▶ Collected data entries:
=====
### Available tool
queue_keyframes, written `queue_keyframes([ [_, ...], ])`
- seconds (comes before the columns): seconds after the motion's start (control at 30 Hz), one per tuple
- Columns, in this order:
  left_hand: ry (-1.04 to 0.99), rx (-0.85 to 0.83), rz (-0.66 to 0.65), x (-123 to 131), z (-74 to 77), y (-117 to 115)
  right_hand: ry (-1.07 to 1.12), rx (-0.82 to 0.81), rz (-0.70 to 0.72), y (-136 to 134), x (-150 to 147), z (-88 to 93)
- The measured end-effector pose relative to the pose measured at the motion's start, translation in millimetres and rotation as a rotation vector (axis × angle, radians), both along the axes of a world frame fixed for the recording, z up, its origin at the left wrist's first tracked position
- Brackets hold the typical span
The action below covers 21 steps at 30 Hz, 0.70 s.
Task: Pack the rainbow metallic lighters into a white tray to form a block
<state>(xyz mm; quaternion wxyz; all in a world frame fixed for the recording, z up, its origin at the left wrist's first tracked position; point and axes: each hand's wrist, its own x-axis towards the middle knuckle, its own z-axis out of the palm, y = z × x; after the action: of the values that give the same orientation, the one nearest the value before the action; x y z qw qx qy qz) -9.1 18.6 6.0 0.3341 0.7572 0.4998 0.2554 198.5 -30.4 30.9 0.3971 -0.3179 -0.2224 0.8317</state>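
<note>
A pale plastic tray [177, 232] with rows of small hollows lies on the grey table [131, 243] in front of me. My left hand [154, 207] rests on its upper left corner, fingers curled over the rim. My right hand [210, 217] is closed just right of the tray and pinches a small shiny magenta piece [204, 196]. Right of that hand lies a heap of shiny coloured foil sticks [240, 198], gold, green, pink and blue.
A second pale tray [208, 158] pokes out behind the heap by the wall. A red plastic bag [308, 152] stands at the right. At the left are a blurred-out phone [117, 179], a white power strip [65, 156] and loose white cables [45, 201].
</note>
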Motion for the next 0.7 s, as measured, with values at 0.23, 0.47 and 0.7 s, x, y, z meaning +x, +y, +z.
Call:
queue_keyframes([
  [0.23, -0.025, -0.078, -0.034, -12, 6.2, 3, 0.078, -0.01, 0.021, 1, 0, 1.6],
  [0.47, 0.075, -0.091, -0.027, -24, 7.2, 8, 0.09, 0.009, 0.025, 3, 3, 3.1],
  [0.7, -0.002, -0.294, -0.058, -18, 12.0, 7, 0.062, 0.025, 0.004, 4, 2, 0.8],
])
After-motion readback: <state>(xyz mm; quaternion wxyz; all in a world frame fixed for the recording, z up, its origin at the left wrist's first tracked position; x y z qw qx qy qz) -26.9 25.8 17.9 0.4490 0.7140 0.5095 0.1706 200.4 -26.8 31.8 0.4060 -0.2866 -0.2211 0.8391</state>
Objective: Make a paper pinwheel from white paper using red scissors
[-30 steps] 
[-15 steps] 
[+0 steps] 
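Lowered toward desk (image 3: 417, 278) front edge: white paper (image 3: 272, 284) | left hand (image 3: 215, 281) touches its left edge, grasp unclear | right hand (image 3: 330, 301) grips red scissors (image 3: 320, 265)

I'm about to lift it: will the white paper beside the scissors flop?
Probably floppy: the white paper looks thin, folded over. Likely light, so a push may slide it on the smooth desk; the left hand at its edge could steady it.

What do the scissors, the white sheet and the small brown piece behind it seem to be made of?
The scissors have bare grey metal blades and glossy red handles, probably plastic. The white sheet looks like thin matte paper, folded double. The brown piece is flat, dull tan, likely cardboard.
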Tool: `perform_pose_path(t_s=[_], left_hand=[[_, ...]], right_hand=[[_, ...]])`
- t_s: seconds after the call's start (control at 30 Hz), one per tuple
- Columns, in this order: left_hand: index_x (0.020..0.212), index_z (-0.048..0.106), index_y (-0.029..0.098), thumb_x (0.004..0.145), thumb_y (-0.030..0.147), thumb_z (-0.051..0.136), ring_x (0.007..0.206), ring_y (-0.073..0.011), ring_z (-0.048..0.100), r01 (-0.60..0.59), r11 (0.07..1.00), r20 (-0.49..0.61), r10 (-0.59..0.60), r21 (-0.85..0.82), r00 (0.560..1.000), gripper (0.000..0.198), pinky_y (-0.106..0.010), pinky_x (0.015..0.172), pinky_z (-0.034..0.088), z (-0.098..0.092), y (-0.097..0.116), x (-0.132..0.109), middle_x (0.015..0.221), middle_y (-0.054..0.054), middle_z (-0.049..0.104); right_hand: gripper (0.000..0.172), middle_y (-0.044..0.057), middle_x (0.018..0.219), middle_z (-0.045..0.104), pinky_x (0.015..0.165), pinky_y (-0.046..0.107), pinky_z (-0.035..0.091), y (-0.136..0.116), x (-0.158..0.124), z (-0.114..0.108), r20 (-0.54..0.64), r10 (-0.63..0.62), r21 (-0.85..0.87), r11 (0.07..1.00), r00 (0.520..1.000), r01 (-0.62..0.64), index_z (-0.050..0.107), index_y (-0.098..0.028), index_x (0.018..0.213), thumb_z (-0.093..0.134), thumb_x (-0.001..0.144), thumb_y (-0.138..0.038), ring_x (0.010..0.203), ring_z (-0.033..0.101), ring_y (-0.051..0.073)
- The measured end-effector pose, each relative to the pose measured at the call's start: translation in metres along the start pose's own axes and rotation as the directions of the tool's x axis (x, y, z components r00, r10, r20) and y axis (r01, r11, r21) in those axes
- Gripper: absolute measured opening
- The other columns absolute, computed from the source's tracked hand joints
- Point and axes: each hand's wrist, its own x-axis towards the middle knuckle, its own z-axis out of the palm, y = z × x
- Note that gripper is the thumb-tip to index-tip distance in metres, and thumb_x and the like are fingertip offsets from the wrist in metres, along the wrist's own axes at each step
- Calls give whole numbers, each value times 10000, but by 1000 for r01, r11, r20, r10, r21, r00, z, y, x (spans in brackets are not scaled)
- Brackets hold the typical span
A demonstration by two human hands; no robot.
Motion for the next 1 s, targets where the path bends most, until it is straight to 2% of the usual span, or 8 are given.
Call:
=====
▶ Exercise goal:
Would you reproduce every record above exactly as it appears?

▶ Answer section:
### Available tool
queue_keyframes, written `queue_keyframes([ [_, ...], ])`
- seconds (comes before the columns): seconds after the motion's start (control at 30 Hz), one per tuple
- Columns, in this order:
  left_hand: ry (-1.04 to 0.99), rx (-0.85 to 0.83), rz (-0.66 to 0.65), x (-123 to 131), z (-74 to 77), y (-117 to 115)
  right_hand: ry (-1.07 to 1.12), rx (-0.82 to 0.81), rz (-0.70 to 0.72), y (-136 to 134), x (-150 to 147), z (-88 to 93)
- The measured end-effector pose relative to the pose measured at the motion's start, translation in millimetres and rotation as a rotation vector (axis × angle, radians), both along the axes of a world frame fixed for the recording, z up, its origin at the left wrist's first tracked position
- Brackets hold the typical span
The action below covers 21 steps at 30 Hz, 0.70 s.
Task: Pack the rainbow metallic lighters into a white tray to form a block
<state>(xyz mm; quaternion wxyz; all in a world frame fixed for the recording, z up, its origin at the left wrist's first tracked position; point and axes: each hand's wrist, its own x-axis towards the middle knuckle, its own z-axis out of the palm, y = z × x; after the action: of the values that give the same orientation, the one nearest the value before the action; x y z qw qx qy qz) -9.1 18.6 6.0 0.3341 0.7572 0.4998 0.2554 198.5 -30.4 30.9 0.3971 -0.3179 -0.2224 0.8317</state>
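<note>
A pale plastic tray [177, 232] with rows of small hollows lies on the grey table [131, 243] in front of me. My left hand [154, 207] rests on its upper left corner, fingers curled over the rim. My right hand [210, 217] is closed just right of the tray and pinches a small shiny magenta piece [204, 196]. Right of that hand lies a heap of shiny coloured foil sticks [240, 198], gold, green, pink and blue.
A second pale tray [208, 158] pokes out behind the heap by the wall. A red plastic bag [308, 152] stands at the right. At the left are a blurred-out phone [117, 179], a white power strip [65, 156] and loose white cables [45, 201].
</note>
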Motion for the next 0.7 s, as measured, with values at 0.23, 0.47 and 0.7 s, x, y, z meaning +x, +y, +z.
Call:
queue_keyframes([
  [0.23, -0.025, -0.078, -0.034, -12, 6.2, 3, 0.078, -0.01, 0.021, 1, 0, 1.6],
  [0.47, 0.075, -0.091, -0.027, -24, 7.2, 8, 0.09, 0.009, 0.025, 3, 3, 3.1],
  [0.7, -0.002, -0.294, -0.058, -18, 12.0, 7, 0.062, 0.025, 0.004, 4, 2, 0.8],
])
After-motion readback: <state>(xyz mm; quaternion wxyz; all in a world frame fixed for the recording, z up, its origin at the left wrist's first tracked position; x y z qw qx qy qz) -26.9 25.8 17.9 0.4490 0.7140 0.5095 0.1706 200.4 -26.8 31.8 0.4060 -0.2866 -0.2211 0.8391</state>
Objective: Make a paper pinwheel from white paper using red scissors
[-30 steps] 
[-15 steps] 
[+0 steps] 
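Lowered toward desk (image 3: 417, 278) front edge: white paper (image 3: 272, 284) | left hand (image 3: 215, 281) touches its left edge, grasp unclear | right hand (image 3: 330, 301) grips red scissors (image 3: 320, 265)

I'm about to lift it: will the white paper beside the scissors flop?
Probably floppy: the white paper looks thin, folded over. Likely light, so a push may slide it on the smooth desk; the left hand at its edge could steady it.

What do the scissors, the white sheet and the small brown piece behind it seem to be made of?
The scissors have bare grey metal blades and glossy red handles, probably plastic. The white sheet looks like thin matte paper, folded double. The brown piece is flat, dull tan, likely cardboard.
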Tool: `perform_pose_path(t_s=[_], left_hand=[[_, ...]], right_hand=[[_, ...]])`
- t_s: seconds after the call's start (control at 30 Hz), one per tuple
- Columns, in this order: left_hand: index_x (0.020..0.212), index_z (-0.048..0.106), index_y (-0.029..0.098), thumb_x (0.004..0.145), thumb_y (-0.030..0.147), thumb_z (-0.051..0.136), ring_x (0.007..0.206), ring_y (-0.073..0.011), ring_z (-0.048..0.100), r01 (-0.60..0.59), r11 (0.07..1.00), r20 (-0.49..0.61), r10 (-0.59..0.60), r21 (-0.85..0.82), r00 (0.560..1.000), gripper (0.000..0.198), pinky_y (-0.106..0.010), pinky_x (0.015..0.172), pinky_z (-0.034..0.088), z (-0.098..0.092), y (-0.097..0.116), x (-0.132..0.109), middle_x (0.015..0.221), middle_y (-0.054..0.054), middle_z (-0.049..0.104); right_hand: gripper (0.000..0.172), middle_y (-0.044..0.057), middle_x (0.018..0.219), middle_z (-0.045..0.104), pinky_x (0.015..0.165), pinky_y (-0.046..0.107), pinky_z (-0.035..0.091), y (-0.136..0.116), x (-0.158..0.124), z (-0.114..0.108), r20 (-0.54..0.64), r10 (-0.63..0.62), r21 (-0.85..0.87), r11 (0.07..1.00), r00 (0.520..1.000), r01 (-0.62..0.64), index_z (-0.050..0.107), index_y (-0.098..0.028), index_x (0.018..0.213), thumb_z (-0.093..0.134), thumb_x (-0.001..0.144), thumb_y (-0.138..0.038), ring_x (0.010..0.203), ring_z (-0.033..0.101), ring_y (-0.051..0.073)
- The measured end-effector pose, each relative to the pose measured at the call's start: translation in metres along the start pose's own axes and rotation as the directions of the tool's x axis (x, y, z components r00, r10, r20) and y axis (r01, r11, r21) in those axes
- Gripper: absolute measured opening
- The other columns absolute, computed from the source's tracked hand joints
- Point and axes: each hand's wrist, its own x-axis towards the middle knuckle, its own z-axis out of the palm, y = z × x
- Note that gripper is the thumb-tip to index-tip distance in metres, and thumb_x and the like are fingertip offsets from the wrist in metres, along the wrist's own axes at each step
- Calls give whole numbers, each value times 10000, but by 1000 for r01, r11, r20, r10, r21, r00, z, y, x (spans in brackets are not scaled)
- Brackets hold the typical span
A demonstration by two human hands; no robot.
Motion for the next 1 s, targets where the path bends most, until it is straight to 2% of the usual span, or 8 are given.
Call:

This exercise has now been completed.